> _Exercise description_: Each line of the listing that contains "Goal" should be found and copied.

> _Material supplied_:
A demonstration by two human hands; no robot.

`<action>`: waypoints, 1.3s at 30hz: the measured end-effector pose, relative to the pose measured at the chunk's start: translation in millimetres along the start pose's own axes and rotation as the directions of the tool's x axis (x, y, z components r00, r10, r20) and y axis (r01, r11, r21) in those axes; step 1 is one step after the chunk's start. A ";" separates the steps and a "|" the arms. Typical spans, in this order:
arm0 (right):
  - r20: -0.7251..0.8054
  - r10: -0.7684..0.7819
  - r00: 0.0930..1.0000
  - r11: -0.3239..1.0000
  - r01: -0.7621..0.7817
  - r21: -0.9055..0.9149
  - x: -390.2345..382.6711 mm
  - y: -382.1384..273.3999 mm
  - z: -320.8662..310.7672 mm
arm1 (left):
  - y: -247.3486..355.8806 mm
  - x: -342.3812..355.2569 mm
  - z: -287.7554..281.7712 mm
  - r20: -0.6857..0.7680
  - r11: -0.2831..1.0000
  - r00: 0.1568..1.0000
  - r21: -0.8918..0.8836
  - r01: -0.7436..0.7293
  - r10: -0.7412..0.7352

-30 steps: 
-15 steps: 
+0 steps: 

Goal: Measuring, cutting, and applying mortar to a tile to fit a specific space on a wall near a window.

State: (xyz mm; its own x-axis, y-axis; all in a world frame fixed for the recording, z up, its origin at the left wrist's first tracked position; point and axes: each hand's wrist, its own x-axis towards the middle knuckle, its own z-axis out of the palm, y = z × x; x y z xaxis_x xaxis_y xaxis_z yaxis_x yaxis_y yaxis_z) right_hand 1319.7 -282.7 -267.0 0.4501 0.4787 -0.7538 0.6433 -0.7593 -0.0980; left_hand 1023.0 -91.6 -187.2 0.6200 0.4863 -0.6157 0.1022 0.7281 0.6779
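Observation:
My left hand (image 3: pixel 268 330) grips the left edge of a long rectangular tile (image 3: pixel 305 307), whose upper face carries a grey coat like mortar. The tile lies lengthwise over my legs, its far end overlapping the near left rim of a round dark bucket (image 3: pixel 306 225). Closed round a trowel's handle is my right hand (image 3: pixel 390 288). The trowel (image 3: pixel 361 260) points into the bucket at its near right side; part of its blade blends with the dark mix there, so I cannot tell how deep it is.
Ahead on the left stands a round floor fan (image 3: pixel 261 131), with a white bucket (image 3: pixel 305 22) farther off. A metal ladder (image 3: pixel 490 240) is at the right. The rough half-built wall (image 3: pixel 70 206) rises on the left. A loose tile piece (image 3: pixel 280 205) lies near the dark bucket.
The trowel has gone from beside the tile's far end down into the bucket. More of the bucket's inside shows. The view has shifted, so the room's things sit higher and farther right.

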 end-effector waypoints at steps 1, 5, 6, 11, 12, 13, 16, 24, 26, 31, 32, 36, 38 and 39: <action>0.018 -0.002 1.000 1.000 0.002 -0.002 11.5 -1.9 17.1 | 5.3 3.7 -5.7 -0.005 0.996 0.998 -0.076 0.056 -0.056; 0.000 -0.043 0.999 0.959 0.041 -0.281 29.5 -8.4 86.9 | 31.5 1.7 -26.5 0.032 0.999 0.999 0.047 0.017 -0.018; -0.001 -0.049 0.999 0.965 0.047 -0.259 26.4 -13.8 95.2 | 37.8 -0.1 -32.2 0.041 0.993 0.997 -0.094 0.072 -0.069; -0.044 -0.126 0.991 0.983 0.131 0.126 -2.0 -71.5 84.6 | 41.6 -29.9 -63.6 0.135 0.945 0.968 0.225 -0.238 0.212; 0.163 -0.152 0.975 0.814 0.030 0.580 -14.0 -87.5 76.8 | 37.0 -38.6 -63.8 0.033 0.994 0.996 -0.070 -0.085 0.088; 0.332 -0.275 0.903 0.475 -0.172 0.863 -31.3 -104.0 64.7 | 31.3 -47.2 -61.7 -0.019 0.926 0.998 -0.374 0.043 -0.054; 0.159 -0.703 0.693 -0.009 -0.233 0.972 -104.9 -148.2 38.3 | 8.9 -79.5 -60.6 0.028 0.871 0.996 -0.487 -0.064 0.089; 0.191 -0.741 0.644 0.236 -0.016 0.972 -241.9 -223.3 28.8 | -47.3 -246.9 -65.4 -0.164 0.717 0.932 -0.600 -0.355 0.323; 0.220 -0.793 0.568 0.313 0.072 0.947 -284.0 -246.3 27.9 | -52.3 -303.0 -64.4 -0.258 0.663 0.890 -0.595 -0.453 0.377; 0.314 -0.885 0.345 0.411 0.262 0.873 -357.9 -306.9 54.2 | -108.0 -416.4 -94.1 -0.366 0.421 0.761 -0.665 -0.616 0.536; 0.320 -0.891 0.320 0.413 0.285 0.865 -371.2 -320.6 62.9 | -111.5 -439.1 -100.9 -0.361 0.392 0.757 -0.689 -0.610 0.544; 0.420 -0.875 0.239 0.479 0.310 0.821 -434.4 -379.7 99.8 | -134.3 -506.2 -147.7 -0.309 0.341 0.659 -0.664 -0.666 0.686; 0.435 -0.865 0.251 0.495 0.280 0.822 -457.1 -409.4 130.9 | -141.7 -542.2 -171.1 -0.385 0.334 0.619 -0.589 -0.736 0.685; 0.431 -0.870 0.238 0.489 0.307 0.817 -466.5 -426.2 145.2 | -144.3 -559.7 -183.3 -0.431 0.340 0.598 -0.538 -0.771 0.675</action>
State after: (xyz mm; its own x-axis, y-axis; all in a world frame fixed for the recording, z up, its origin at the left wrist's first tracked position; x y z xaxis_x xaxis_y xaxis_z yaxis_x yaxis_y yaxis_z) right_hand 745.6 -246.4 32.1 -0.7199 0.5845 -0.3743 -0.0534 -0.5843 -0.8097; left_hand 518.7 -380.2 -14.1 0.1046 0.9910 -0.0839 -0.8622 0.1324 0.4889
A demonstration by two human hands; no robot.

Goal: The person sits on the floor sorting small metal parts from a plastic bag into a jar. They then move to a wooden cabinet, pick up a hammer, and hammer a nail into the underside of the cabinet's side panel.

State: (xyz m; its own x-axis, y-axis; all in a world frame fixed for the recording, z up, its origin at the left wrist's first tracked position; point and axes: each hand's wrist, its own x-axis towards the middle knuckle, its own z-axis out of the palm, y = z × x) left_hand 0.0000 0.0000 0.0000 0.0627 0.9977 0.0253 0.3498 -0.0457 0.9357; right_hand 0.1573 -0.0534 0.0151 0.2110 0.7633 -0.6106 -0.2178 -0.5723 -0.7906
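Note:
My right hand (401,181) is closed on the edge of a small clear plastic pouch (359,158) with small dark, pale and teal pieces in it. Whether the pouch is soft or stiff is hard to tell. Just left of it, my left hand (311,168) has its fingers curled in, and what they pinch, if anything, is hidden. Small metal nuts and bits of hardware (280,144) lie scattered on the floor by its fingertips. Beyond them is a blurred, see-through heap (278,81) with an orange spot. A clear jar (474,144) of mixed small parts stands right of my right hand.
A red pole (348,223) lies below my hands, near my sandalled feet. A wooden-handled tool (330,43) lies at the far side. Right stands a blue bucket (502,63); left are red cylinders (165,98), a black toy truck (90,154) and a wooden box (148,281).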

> _Solution below_:
Goal: Measuring, cutting, and applying mortar to a tile to fit a specific space on a wall near a window.
Goal: The person sits on the floor sorting small metal parts from a plastic bag into a jar. They then move to a wooden cabinet, pick up a hammer, and hammer a nail into the underside of the cabinet's side panel.

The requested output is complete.